-
-
Notifications
You must be signed in to change notification settings - Fork 615
Closed
Description
I'm implementing Listen, Attend and Spell: arxiv.org/abs/1508.01211 work in Flux and hitting a bug related to the handling of Adjoint. I tried really hard, but unfortunately, I was not able to reduce my minimum example to a few lines. I made it reproducible nevertheless.
Furthermore, if you replace ϕSᵢᵀ = m.attention_ϕ(m.state.decoding)' with ϕSᵢᵀ = permutedims(m.attention_ϕ(m.state.decoding)) in the code below, the error goes away.
using Flux
using Flux: flip, reset!, onecold, throttle, train!, @treelike, @epochs
using IterTools
using LinearAlgebra
import Base.Iterators
# Bidirectional LSTM
struct BLSTM{L,D}
forward :: L
backward :: L
dense :: D
end
@treelike BLSTM
function BLSTM(in::Integer, hidden::Integer, out::Integer, σ = identity)
forward = LSTM(in, hidden)
backward = LSTM(in, hidden)
dense = Dense(2hidden, out, σ)
return BLSTM(forward, backward, dense)
end
BLSTM(D_in::Integer, D_out::Integer) = BLSTM(D_in, ceil(Int, (D_in + D_out)/2), D_out)
(m::BLSTM)(xs::AbstractVector{<:AbstractVecOrMat})::AbstractVector{<:AbstractVecOrMat} = m.dense.(vcat.(m.forward.(xs), flip(m.backward, xs)))

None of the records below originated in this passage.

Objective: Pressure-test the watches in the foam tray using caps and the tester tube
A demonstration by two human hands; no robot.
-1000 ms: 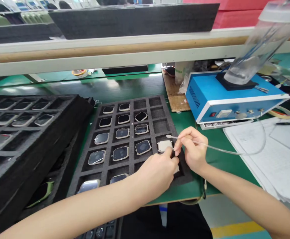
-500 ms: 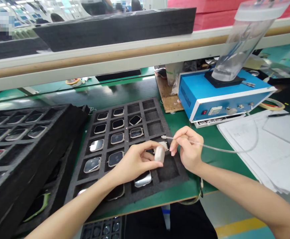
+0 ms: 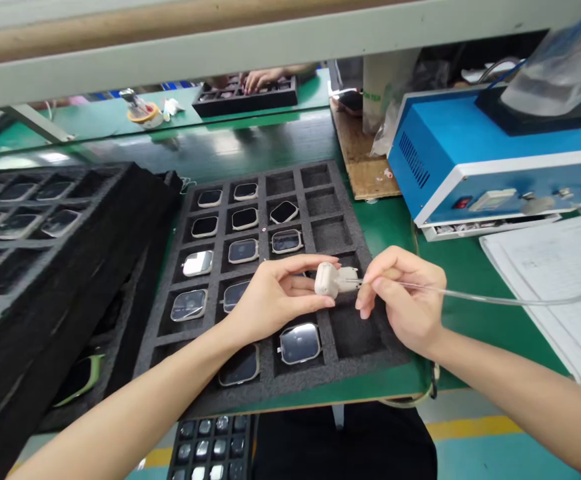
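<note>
Between the thumb and fingers of my left hand [image 3: 280, 293] is a small pale smartwatch case [image 3: 326, 280], held edge-up above the black foam tray [image 3: 350, 371]. My right hand [image 3: 405, 293] pinches a clear thin tube [image 3: 475, 296] near its end. The tube's tip points at the case and meets or nearly meets it; the exact contact is hard to see. Behind the tip, another pale watch [image 3: 349, 275] lies in a compartment. Several dark-faced smartwatches sit in the tray, among them one [image 3: 299, 343] just below my left hand.
Stacked foam trays [image 3: 135, 220] with more watches stand at the left. A blue control box [image 3: 435, 153] is at the back right, with paper sheets [image 3: 535, 260] in front. A shelf beam [image 3: 220, 53] crosses above. Another person's hand [image 3: 260, 80] works over a far tray.
The view has tilted down and shifted left. My right hand has brought the tube's tip down to the watch case, which my left hand has turned slightly.
</note>
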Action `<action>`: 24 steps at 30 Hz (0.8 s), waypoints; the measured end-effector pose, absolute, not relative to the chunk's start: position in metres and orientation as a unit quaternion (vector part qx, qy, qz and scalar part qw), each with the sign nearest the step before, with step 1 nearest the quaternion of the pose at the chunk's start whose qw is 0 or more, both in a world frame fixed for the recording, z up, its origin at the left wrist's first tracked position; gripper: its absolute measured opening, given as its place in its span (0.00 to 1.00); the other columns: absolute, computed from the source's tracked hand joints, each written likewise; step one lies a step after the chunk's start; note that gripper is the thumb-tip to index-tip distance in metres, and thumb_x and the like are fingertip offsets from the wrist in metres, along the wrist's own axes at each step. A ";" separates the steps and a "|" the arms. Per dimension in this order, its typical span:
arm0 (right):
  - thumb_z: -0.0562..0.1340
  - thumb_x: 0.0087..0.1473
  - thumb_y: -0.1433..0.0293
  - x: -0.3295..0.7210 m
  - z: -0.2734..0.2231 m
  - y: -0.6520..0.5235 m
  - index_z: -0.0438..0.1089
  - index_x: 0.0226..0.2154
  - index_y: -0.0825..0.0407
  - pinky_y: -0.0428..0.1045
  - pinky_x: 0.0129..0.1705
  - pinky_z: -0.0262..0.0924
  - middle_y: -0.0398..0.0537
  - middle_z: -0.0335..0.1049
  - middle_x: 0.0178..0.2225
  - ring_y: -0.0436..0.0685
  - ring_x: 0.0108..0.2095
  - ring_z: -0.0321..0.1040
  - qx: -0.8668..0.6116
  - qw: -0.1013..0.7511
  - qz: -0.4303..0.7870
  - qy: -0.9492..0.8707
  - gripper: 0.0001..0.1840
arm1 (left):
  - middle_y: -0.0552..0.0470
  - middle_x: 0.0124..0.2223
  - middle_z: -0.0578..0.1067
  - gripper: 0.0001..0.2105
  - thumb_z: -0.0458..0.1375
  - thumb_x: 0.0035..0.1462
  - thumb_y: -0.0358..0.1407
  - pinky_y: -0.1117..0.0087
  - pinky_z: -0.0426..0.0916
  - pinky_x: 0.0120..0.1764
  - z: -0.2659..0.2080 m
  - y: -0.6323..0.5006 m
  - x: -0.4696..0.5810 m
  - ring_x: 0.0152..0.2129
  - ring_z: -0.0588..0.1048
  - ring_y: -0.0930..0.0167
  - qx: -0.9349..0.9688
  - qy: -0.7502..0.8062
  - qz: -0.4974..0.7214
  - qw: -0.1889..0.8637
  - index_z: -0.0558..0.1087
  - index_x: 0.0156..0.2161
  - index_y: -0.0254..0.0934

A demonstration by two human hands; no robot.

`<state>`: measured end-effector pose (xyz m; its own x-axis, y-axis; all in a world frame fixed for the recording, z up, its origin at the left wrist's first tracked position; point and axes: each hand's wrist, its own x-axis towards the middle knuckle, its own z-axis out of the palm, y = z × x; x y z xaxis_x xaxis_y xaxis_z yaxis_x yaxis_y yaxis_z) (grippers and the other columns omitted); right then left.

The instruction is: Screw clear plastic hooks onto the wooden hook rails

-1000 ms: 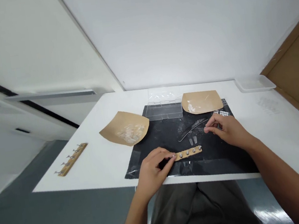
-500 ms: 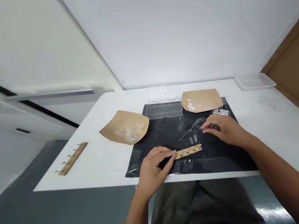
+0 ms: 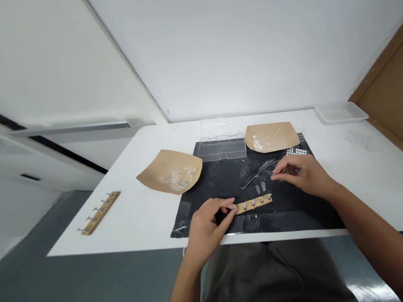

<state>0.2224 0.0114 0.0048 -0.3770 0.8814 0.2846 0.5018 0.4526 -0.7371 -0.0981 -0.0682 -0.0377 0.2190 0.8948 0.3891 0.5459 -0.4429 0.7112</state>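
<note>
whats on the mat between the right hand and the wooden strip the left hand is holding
In the head view, two small clear nail tips lie on the black mat between the right hand and the wooden strip held by the left hand.

i sit at a white table [image 3: 375,172] pushed against a plain white wall [image 3: 246,41]. a brown board [image 3: 401,90] leans at my right, and grey floor [image 3: 39,301] spreads left under even, soft light.

A craft workbench (black mat [image 3: 224,182], clear organizer box [image 3: 221,147]).
</note>
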 end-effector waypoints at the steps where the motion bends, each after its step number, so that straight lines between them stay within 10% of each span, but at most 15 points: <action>1: 0.73 0.59 0.56 0.220 0.005 0.011 0.81 0.35 0.46 0.50 0.31 0.62 0.43 0.80 0.33 0.51 0.27 0.67 -0.436 0.346 0.284 -0.781 0.12 | 0.49 0.39 0.82 0.07 0.64 0.68 0.35 0.72 0.70 0.31 -0.038 -0.068 -0.098 0.32 0.79 0.69 0.750 0.479 0.400 0.217 0.82 0.48 0.41; 24: 0.73 0.60 0.70 0.115 0.032 -0.011 0.81 0.36 0.50 0.44 0.33 0.63 0.42 0.81 0.33 0.49 0.31 0.73 -0.304 0.336 0.388 -0.803 0.02 | 0.50 0.41 0.80 0.06 0.65 0.67 0.31 0.79 0.68 0.24 -0.033 -0.076 -0.106 0.27 0.76 0.76 0.715 0.439 0.460 0.290 0.79 0.48 0.40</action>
<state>0.1152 -0.0106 0.0320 -0.5899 0.7485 0.3029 0.2267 0.5136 -0.8275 -0.1060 -0.0760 -0.0335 0.1899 0.8953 0.4030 0.3607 -0.4453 0.8195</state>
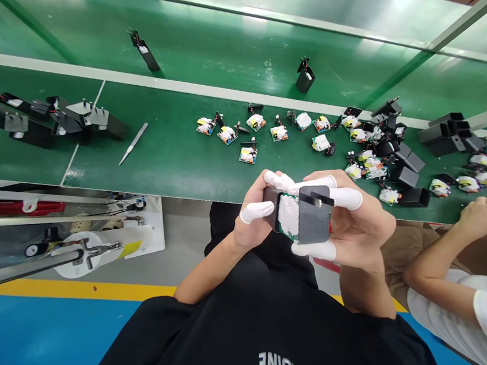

# Flux.reset!(m::BLSTM) = reset!((m.forward, m.backward)) # not needed as taken care of by @treelike
function restack(xs::VV)::VV where VV <: AbstractVector{<:AbstractVecOrMat}
T = length(xs)
return vcat.(xs[1:2:T], xs[2:2:T])
end
"""
PBLSTM(D_in::Integer, D_out::Integer)
Pyramidal BLSTM is the same as BLSTM, with the addition that the outputs of BLSTM are concatenated at consecutive steps.
"""
function PBLSTM(D_in::Integer, D_out::Integer)
iseven(D_out) || throw("output dimension of the pyramidal BLSTM layer must be even")
D_out_blstm = Int(D_out/2)
return Chain(BLSTM(D_in, D_out_blstm), restack)
end
"""
Encoder(layer_sizes)
Encoder(D_in::Integer, D_out::Integer; nlayers::Integer = 4)
Encoder(D_in::Integer, D_out::Integer, hidden_sizes)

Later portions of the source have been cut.